How to complete this task -> Could you write out every record below exactly, leaving out any pictures?

+ + + + +

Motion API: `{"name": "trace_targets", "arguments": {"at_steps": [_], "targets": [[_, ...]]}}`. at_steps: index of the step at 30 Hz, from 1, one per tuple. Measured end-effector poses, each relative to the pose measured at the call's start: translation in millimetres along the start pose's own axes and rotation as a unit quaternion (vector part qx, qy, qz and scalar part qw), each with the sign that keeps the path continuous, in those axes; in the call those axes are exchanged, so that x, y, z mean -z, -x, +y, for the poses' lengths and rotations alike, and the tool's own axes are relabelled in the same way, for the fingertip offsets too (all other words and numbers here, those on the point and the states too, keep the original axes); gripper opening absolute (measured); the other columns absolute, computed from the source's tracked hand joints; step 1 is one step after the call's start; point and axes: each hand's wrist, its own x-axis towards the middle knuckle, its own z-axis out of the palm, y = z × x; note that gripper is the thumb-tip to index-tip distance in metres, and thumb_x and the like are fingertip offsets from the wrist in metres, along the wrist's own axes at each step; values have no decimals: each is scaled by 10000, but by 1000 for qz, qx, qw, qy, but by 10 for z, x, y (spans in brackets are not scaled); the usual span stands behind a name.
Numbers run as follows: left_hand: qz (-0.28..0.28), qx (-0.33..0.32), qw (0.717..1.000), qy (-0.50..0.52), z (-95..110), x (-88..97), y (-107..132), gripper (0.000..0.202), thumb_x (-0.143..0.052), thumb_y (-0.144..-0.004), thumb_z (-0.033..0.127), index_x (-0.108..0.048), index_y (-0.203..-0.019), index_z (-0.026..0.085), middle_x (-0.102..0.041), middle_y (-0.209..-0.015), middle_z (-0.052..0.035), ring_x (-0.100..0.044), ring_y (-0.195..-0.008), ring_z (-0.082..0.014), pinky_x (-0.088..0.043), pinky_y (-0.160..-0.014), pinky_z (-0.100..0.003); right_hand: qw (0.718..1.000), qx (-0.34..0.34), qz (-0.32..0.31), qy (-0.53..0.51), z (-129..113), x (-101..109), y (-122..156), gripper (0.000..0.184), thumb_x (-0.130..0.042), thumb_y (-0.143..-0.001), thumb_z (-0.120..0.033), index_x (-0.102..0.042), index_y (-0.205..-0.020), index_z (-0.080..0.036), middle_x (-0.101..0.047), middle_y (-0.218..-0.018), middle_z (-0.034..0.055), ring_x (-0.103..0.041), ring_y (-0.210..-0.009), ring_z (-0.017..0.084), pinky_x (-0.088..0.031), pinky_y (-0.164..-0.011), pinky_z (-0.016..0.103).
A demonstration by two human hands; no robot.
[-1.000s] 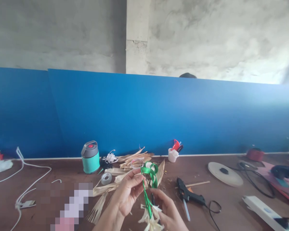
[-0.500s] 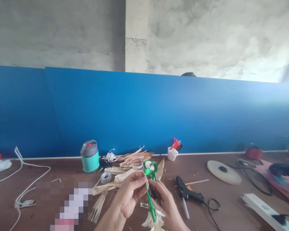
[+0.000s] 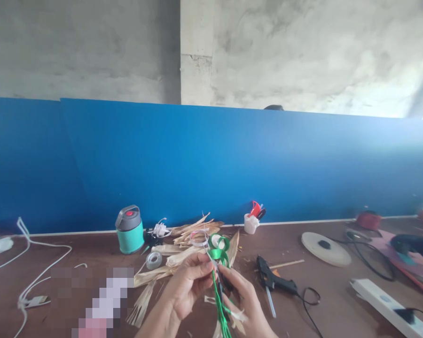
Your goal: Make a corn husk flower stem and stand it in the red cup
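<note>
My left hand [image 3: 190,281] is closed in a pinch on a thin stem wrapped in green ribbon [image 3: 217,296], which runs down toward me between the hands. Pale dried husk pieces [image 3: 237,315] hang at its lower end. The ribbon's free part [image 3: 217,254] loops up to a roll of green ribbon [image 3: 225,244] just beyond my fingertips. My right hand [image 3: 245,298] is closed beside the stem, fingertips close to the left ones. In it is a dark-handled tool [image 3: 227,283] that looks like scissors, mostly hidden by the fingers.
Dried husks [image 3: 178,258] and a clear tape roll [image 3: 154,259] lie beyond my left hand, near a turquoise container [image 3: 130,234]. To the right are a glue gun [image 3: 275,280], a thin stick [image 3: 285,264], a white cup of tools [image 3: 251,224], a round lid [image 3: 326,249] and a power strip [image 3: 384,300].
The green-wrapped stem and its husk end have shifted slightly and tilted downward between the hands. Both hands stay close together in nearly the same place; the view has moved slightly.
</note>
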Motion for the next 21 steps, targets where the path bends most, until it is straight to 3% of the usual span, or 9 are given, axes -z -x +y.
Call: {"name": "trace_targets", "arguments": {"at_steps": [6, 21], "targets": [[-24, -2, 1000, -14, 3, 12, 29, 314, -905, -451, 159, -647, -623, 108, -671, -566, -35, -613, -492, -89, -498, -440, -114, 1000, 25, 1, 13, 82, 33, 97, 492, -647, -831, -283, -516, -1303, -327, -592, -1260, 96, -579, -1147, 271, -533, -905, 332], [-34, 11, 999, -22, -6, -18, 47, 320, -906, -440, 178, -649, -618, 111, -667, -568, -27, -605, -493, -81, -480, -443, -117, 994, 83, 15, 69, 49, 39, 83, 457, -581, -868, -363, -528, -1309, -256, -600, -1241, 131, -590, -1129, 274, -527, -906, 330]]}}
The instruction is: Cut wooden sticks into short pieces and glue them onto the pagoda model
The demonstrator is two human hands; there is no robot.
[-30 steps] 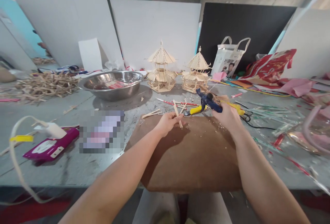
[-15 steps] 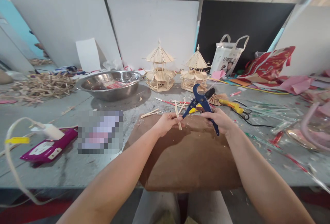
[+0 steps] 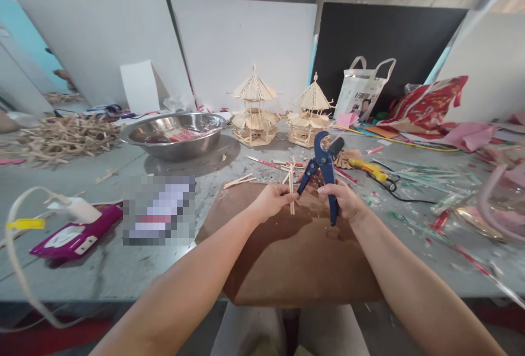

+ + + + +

Answer space ->
Motion API: `{"name": "trace_targets", "arguments": {"at_steps": [_], "targets": [[_, ...]]}}`. at_steps: index of the step at 30 Hz, from 1, one per tuple. Measured end-effector poses, each relative to the pose measured at the call's start: translation in millimetres along the start pose's own axes and rotation as a unit quaternion (vector part qx, qy, qz and scalar part qw), each with the sign that keeps the path continuous, in those axes; in the call those axes are exchanged, so that x, y, z mean -z, -x, +y, for the poses' lengths and rotations alike, and the tool's own axes are relabelled in the same way, for the fingertip offsets too (all other words and numbers here, those on the point and the states too, keep the original axes); gripper opening absolute (measured); the other columns absolute, computed from the source's tracked hand joints; step 1 is one step after the call's start; point and axes: each hand's wrist, its own x-axis towards the middle knuckle, its own z-axis out of the palm, y = z × x; note that gripper is the thumb-tip to index-tip distance in metres, and thumb_x and the like are fingertip offsets from the wrist in metres, along the wrist's own axes at each step; values have no decimals: each is scaled by 10000, but by 1000 for qz, qx, qw, qy, but by 10 for z, x, y (spans in brackets are not scaled); the usual span stands behind a name.
Numbers run as follows: left_hand: qz (-0.28..0.28), qx (-0.33..0.32), qw (0.717..1.000), qy (-0.50..0.52), z (-95..110), x (-88..97), y (-107..132), gripper (0.000..0.202), thumb_x (-0.143..0.052), thumb_y (-0.144..-0.004), thumb_z (-0.033..0.127), index_x (-0.108..0.048), index_y (-0.203..-0.019), index_z (-0.026..0.085), middle_x (-0.102..0.041), middle_y (-0.209..-0.015), middle_z (-0.052..0.035), ring_x (-0.100..0.044), ring_y (-0.195..-0.008), ring_z (-0.082..0.014), pinky_x (-0.088..0.043), pinky_y (-0.160..-0.014), pinky_z (-0.100..0.003); right_hand: qw (0.718..1.000), qx (-0.34..0.34), qz (-0.32..0.31), qy (-0.53..0.51), z (-129..113), x (-101..109), y (-122..156), gripper (0.000..0.184), thumb_x (-0.130..0.042), thumb_y (-0.143..-0.001), thumb_z (-0.120..0.033), index_x (-0.102..0.042), index_y (-0.205..-0.020), index_z (-0.080..0.036), middle_x (-0.101..0.047), middle_y (-0.218..-0.018), middle_z (-0.034..0.055), ring_x (-0.103..0.041), ring_y (-0.210..-0.009), ring_z (-0.017..0.084), pinky_x (-0.088..0.031), pinky_y (-0.164..-0.011), pinky_z (-0.016..0.103).
A demonstration by two human hands; no robot.
[-1.000s] 
[-0.500s] 
[+0.000s] 
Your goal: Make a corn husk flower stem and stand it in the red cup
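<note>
My left hand [image 3: 190,281] is closed in a pinch on a thin stem wrapped in green ribbon [image 3: 217,296], which runs down toward me between the hands. Pale dried husk pieces [image 3: 237,315] hang at its lower end. The ribbon's free part [image 3: 217,254] loops up to a roll of green ribbon [image 3: 225,244] just beyond my fingertips. My right hand [image 3: 245,298] is closed beside the stem, fingertips close to the left ones. In it is a dark-handled tool [image 3: 227,283] that looks like scissors, mostly hidden by the fingers.
Dried husks [image 3: 178,258] and a clear tape roll [image 3: 154,259] lie beyond my left hand, near a turquoise container [image 3: 130,234]. To the right are a glue gun [image 3: 275,280], a thin stick [image 3: 285,264], a white cup of tools [image 3: 251,224], a round lid [image 3: 326,249] and a power strip [image 3: 384,300].
The green-wrapped stem and its husk end have shifted slightly and tilted downward between the hands. Both hands stay close together in nearly the same place; the view has moved slightly.
</note>
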Motion for the next 21 steps, targets where the path bends most, until it is straight to 3% of the usual span, or 9 are given, axes -z -x +y.
Call: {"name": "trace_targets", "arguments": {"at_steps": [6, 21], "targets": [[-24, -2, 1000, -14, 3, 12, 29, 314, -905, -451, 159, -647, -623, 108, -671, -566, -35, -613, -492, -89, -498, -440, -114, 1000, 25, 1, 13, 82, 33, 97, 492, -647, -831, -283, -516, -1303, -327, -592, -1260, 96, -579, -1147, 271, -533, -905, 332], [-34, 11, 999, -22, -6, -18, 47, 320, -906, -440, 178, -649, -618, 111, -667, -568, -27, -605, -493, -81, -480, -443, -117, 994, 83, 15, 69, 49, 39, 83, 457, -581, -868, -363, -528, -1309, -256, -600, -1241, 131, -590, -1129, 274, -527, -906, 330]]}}
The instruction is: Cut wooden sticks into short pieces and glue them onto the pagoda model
The demonstrator is two human hands; there is no robot.
[-30 steps] 
[-15 steps] 
[+0 steps] 

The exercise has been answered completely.